Alikhan further pointed out that “We have a great cover of Procul Harum’s ’A Whiter Shade of Pale’ by Annie Lennox and also have a terrific cover of ‘Ain't No Sunshine’ a Bill Withers classic by Joan Osborne in our library. My wife really likes this version.”
Looney’s Tunes too
Craig Looney has a Live Show on Sundays at 6:30 pm appropriately called Looney’s Tunes
Looney remarked that “Cover songs are the topic and I think all of the ITG Radio DJ's are huge fans of them. I enjoy them so very much that I started a new regular segment on Looney's Tunes, Cover Me Up.
Each week I play an original track from an artist/band and go to great lengths to find an interesting cover version. The covers I most enjoy are versions that consider the original as a foundation and build it into something unique, respectful of the original, but distinct in their own interpretation.

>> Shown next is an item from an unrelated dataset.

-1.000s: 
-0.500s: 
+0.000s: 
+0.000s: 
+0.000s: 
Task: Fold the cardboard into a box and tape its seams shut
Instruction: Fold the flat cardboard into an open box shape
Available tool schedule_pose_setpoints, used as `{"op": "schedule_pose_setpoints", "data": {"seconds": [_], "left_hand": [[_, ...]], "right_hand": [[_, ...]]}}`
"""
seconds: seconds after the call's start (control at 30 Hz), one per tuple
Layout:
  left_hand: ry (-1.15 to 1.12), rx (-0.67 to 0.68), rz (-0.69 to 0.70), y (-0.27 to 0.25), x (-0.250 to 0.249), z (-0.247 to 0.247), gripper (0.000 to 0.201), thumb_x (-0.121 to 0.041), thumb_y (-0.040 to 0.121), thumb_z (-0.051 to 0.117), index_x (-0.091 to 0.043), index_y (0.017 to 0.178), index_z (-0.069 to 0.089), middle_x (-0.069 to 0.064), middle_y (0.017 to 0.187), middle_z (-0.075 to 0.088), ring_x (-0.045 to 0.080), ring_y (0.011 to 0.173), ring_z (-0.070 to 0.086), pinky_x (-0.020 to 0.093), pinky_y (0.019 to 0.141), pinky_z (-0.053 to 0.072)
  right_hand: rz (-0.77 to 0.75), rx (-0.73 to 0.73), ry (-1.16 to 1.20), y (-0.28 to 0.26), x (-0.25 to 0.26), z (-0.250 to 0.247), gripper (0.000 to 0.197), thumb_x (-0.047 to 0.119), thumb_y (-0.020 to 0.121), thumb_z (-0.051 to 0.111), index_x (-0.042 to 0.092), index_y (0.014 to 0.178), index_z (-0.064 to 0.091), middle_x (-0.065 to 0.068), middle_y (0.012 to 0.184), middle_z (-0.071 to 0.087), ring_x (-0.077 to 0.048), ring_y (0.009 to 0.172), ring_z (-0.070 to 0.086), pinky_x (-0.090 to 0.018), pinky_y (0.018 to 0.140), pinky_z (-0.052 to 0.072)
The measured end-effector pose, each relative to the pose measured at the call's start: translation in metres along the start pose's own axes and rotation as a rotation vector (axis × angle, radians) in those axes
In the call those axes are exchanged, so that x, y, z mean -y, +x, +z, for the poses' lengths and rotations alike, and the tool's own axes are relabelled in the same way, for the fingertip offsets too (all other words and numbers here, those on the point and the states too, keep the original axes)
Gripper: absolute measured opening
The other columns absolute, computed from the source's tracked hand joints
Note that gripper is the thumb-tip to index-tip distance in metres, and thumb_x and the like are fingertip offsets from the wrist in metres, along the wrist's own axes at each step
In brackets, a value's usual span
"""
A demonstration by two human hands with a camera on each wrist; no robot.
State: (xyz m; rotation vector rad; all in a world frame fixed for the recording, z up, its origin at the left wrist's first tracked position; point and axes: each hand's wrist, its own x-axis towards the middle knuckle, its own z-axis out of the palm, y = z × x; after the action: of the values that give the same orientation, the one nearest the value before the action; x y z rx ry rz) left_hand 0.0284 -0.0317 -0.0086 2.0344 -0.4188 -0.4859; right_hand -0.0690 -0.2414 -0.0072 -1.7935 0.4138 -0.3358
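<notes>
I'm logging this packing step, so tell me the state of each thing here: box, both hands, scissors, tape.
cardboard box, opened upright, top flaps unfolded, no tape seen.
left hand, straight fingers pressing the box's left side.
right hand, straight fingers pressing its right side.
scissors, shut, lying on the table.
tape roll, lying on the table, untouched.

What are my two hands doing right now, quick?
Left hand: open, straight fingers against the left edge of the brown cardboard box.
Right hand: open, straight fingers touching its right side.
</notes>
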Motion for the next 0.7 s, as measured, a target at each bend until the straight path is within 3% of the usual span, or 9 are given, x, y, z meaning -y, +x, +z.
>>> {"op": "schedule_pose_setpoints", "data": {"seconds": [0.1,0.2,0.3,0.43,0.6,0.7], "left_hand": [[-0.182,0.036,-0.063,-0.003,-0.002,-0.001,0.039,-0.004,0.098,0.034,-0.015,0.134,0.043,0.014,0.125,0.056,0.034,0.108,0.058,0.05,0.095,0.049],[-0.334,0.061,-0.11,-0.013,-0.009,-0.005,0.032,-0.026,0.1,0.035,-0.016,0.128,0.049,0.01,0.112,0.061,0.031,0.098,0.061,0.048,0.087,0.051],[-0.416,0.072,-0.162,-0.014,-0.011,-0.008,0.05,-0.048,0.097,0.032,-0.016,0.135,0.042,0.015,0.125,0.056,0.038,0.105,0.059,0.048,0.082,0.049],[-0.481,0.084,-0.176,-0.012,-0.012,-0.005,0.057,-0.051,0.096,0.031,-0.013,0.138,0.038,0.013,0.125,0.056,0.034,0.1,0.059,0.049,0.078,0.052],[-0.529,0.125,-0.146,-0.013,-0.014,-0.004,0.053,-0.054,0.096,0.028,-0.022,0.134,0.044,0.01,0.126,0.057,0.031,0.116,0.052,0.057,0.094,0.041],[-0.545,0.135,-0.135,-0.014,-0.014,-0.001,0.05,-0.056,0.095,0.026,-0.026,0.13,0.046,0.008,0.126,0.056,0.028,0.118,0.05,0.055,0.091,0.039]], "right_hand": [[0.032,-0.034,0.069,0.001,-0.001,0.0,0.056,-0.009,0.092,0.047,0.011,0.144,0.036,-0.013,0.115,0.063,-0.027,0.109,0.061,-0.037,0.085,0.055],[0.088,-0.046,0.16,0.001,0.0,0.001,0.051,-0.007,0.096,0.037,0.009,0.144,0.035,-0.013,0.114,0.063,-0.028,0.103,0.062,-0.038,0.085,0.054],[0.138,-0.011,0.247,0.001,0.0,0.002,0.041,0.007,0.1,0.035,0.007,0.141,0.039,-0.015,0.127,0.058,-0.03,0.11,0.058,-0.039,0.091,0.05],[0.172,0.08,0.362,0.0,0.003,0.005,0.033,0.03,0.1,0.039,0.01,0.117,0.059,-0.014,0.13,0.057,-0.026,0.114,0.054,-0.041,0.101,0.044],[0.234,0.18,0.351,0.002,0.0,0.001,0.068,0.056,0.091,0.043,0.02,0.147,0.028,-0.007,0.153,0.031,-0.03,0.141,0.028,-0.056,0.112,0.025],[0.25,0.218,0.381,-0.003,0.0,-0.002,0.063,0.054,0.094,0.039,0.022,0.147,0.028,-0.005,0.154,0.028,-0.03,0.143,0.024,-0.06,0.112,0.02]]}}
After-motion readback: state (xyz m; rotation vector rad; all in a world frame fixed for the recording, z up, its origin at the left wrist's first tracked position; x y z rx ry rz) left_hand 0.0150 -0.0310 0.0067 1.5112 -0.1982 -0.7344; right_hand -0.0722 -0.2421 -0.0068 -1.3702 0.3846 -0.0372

I have found some great ones during my research, including Simon & Garfunkel's ‘Scarborough Fair’ covered by the band Sea Level, Simon & Garfunkel's ‘Sound Of Silence’ covered by the artist, Disturbed, Aerosmith's ‘Sweet Emotion’ covered by Leo Kottke and Mike Gordon and Johnny Cash's ‘Ring of Fire’ covered by Ruthie Foster”
Please visit our website insidethegatesradio.com for information about connecting options, download apps, live show schedules and station news. Send us an email to TGRadio@bigcanoepoa.org to express your questions, comments or suggestions.
* The subject person of this song is David Geffen...the braintrust and frontman of his record label, Asylum Records. The song is about the pressures the music industry puts on their artists. Geffen had some outstanding artists on his label and quite a few played on this song from 1974, with backing vocals to the original artist. Name the performer who released the song and extra credit for the name of the tune...
*Ben Orr was the bassist and vocalist of this band, but prior to joining them, he kicked around in the Cleveland, Ohio area with a band named The Grasshoppers. That band was pretty successful opening for The Beach Boys at times and had a loyal fan club. But, eventually, Orr met another artist who had dropped out of both Antioch College and Bowling Green University and they started this notable and successful band. Name the artist he met and the band they started together.
*When The Beatles established Apple Records, they didn't want it to be all Beatles...they wanted to sign other bands. This was one of the very first they signed. In fact, George Harrison played with them and even helped produce one of their first albums. Name the band...
*This 4-time Grammy Award winner and Rock and Roll Hall Of Fame inductee was raised a Quaker and spent eight childhood summers attending a Quaker camp in the Adirondack Mountains of New York State. Claiming those summers as 'life-changing' experiences, the artist developed all kinds of appreciation for nature, a love of music and social justice. Name the artist...
Battle Of The Bands!
Undun by The Guess Who vs Blue Collar by Bachman – Turner Overdrive
1. Joni Mitchell, Free Man in Paris 2. Cars 3. Badfinger 4. Bonnie Raitt
Listeners chose The Guess Who with 57% of votes
I’m sure many listeners and other fans were elated by my Michigan State Spartans victory over the vaunted Michigan Wolverines in the Big House!